- _WORK REQUEST_
Output the full listing below exactly, without the pictures.

- _DATA EXTRACT_
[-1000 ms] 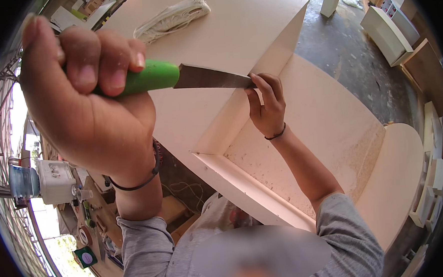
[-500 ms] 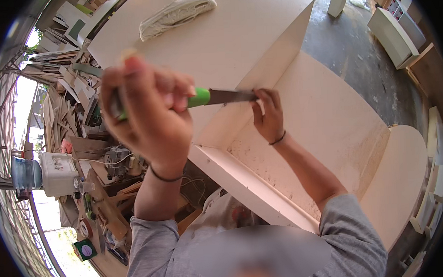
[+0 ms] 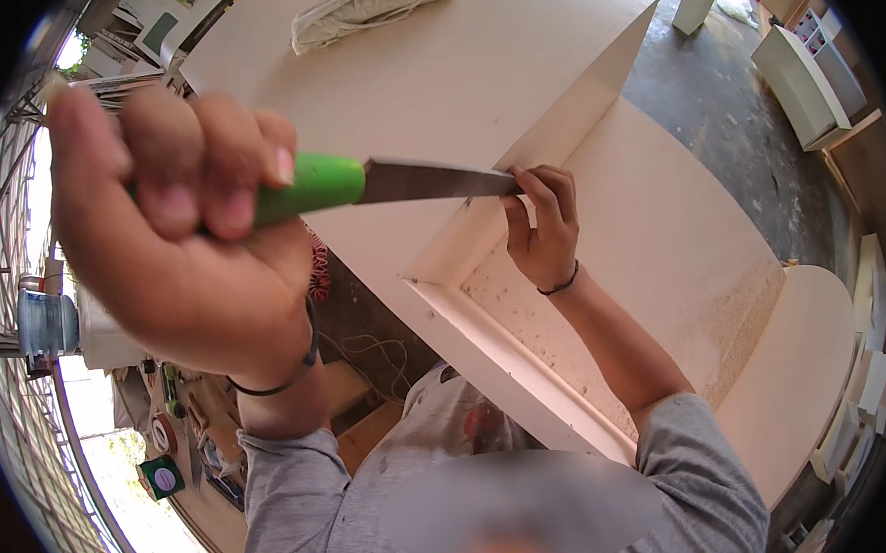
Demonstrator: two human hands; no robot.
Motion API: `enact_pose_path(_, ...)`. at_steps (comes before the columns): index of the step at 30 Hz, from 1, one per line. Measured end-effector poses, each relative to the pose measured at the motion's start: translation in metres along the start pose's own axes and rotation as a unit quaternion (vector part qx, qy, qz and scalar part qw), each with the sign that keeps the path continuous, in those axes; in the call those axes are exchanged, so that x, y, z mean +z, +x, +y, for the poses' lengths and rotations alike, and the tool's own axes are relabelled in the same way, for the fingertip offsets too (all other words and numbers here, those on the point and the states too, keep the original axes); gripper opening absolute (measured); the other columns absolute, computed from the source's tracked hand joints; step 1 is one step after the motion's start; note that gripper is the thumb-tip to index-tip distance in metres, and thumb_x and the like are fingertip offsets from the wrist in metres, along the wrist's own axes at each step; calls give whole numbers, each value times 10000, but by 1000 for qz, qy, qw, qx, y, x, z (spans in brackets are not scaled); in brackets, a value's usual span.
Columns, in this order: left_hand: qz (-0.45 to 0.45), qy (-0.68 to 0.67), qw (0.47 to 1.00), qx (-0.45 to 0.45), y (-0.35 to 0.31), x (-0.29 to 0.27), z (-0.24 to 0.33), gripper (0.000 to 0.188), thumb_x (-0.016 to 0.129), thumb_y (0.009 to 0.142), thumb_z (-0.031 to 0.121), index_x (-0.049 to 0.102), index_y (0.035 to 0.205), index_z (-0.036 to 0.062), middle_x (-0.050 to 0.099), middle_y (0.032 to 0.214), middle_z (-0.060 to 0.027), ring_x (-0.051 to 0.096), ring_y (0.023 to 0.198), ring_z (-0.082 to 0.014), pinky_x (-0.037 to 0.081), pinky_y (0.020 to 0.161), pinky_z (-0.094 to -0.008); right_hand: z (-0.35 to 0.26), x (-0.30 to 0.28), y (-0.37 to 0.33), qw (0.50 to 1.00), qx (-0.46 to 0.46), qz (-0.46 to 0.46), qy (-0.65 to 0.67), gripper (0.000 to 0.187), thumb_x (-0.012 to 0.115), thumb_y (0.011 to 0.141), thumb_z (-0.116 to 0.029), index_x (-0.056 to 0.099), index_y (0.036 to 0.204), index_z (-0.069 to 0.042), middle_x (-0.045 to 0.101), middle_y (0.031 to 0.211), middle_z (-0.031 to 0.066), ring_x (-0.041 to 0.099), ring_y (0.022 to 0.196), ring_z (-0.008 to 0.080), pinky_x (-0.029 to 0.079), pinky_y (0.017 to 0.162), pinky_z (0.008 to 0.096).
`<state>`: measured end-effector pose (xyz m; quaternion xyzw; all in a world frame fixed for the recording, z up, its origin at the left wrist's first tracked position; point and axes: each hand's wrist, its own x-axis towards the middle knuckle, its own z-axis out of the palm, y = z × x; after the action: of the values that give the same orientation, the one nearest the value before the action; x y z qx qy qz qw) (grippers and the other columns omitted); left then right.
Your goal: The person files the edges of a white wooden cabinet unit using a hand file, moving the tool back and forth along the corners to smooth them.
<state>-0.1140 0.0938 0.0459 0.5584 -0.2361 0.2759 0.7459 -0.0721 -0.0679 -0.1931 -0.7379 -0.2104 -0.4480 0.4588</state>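
A flat file [image 3: 428, 180] with a green handle lies across the top edge of an upright pale panel [image 3: 584, 99]. My left hand [image 3: 181, 240], raised close to the camera, is wrapped round the handle. At the far end of the blade, the fingertips of my right hand [image 3: 546, 229] pinch the tip, just beside the panel. The panel stands on a large pale cabinet piece [image 3: 660, 205] with a raised side. Brown dust and specks are scattered over its inner surface. How the blade's underside meets the edge is hidden.
A bundle of whitish cloth or cord [image 3: 374, 12] lies on the far pale board [image 3: 393, 89]. To the left are a cluttered workbench [image 3: 209, 504] and a blue-topped water container [image 3: 50, 322]. Pale boxes [image 3: 804, 87] stand on the grey floor [image 3: 716, 132] at the right.
My left hand has moved left and nearer the camera, drawing the file's handle back with it. My right hand stays at the tip, nearly where it was.
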Motion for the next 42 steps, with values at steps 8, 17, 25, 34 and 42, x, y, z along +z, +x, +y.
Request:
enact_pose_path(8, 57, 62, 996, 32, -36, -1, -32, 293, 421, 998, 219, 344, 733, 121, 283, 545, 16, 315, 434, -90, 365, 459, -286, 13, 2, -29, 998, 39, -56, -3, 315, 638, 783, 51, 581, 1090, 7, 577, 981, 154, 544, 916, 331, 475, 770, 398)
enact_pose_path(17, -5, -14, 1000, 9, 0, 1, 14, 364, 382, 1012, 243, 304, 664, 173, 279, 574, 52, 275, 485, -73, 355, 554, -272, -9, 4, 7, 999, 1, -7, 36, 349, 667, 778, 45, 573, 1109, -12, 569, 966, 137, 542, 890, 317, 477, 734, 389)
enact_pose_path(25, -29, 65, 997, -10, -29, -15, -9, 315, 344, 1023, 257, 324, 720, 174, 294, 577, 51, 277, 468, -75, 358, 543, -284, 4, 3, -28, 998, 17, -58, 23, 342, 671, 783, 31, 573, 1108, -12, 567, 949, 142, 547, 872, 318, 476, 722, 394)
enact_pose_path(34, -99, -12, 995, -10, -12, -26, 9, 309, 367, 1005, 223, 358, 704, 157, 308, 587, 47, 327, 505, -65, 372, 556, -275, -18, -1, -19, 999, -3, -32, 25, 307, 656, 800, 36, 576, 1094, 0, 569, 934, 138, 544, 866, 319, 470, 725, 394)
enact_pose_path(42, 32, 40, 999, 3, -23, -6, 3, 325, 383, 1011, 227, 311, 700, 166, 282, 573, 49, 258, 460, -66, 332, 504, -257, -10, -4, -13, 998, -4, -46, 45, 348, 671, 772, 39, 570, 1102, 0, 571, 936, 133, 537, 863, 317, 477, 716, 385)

- _EXERCISE SOLUTION_
[-1000 ms] 
[-500 ms] 
[+0 ms] 
Demonstrator: two human hands; no robot.
Motion API: `enact_pose_path(_, ...)`. at_steps (comes before the columns): index of the step at 30 Hz, from 1, one per line. Measured end-effector poses, each relative to the pose measured at the motion's start: translation in metres along the start pose's own axes and rotation as a unit quaternion (vector part qx, qy, qz and scalar part qw), each with the sign that keeps the path continuous, in those axes; in the call those axes are exchanged, so that x, y, z mean +z, +x, +y, for the poses' lengths and rotations alike, and the tool's own axes are relabelled in the same way, for the fingertip offsets too (all other words and numbers here, those on the point and the states too, keep the original axes); gripper opening absolute (measured); the other columns absolute, computed from the source's tracked hand joints; step 1 is one step after the motion's start; note that gripper is the thumb-tip to index-tip distance in metres, and thumb_x and the like are fingertip offsets from the wrist in metres, along the wrist's own axes at each step; calls give whole numbers, each value times 10000, but by 1000 for qz, qy, qw, qx, y, x, z (spans in brackets are not scaled); in brackets, a value's usual span.
Columns, in this order: left_hand: qz (-0.45 to 0.45), qy (-0.68 to 0.67), qw (0.47 to 1.00), qx (-0.45 to 0.45), y (-0.35 to 0.31), x (-0.29 to 0.27), z (-0.24 to 0.33), gripper (0.000 to 0.188), thumb_x (-0.016 to 0.129), thumb_y (0.009 to 0.142), thumb_z (-0.031 to 0.121), index_x (-0.049 to 0.102), index_y (0.035 to 0.205), index_z (-0.036 to 0.062), middle_x (-0.050 to 0.099), middle_y (0.032 to 0.214), middle_z (-0.060 to 0.027), ring_x (-0.051 to 0.096), ring_y (0.023 to 0.198), ring_z (-0.082 to 0.014), pinky_x (-0.037 to 0.081), pinky_y (0.020 to 0.161), pinky_z (-0.094 to -0.008); right_hand: z (-0.35 to 0.26), x (-0.30 to 0.28), y (-0.37 to 0.33), qw (0.50 to 1.00), qx (-0.46 to 0.46), qz (-0.46 to 0.46), qy (-0.65 to 0.67), gripper (0.000 to 0.187), thumb_x (-0.012 to 0.115), thumb_y (0.011 to 0.141), thumb_z (-0.116 to 0.029), index_x (-0.056 to 0.099), index_y (0.036 to 0.204), index_z (-0.069 to 0.042), middle_x (-0.045 to 0.101), middle_y (0.031 to 0.211), middle_z (-0.031 to 0.066), ring_x (-0.041 to 0.099), ring_y (0.022 to 0.196), ring_z (-0.008 to 0.080), pinky_x (-0.029 to 0.079), pinky_y (0.017 to 0.162), pinky_z (0.008 to 0.096).
`<state>`: measured end-effector pose (xyz m; quaternion xyzw; all in a world frame fixed for the recording, z up, its origin at the left wrist's first tracked position; point and axes: each hand's wrist, its own x-axis towards the middle knuckle, its own z-axis out of the palm, y = z × x; after the action: of the values that give the same orientation, the one nearest the value before the action; x y z qx qy qz qw) (grippers and the other columns omitted); left then right.
Your goal: The person files the edges of a white wooden cabinet unit using a hand file, moving the tool back and forth along the corners to smooth them.
<state>-0.1140 0.0938 0.0459 0.5584 -0.2361 0.2759 0.7459 -0.0721 -0.0679 -0.1931 -0.7379 -0.2104 -0.4480 0.4588</state>
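A flat file [image 3: 428, 180] with a green handle lies across the top edge of an upright pale panel [image 3: 584, 99]. My left hand [image 3: 181, 240], raised close to the camera, is wrapped round the handle. At the far end of the blade, the fingertips of my right hand [image 3: 546, 229] pinch the tip, just beside the panel. The panel stands on a large pale cabinet piece [image 3: 660, 205] with a raised side. Brown dust and specks are scattered over its inner surface. How the blade's underside meets the edge is hidden.
A bundle of whitish cloth or cord [image 3: 374, 12] lies on the far pale board [image 3: 393, 89]. To the left are a cluttered workbench [image 3: 209, 504] and a blue-topped water container [image 3: 50, 322]. Pale boxes [image 3: 804, 87] stand on the grey floor [image 3: 716, 132] at the right.
My left hand has moved left and nearer the camera, drawing the file's handle back with it. My right hand stays at the tip, nearly where it was.
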Motion for the next 42 steps, with values at steps 8, 17, 25, 34 and 42, x, y, z along +z, +x, +y.
Request:
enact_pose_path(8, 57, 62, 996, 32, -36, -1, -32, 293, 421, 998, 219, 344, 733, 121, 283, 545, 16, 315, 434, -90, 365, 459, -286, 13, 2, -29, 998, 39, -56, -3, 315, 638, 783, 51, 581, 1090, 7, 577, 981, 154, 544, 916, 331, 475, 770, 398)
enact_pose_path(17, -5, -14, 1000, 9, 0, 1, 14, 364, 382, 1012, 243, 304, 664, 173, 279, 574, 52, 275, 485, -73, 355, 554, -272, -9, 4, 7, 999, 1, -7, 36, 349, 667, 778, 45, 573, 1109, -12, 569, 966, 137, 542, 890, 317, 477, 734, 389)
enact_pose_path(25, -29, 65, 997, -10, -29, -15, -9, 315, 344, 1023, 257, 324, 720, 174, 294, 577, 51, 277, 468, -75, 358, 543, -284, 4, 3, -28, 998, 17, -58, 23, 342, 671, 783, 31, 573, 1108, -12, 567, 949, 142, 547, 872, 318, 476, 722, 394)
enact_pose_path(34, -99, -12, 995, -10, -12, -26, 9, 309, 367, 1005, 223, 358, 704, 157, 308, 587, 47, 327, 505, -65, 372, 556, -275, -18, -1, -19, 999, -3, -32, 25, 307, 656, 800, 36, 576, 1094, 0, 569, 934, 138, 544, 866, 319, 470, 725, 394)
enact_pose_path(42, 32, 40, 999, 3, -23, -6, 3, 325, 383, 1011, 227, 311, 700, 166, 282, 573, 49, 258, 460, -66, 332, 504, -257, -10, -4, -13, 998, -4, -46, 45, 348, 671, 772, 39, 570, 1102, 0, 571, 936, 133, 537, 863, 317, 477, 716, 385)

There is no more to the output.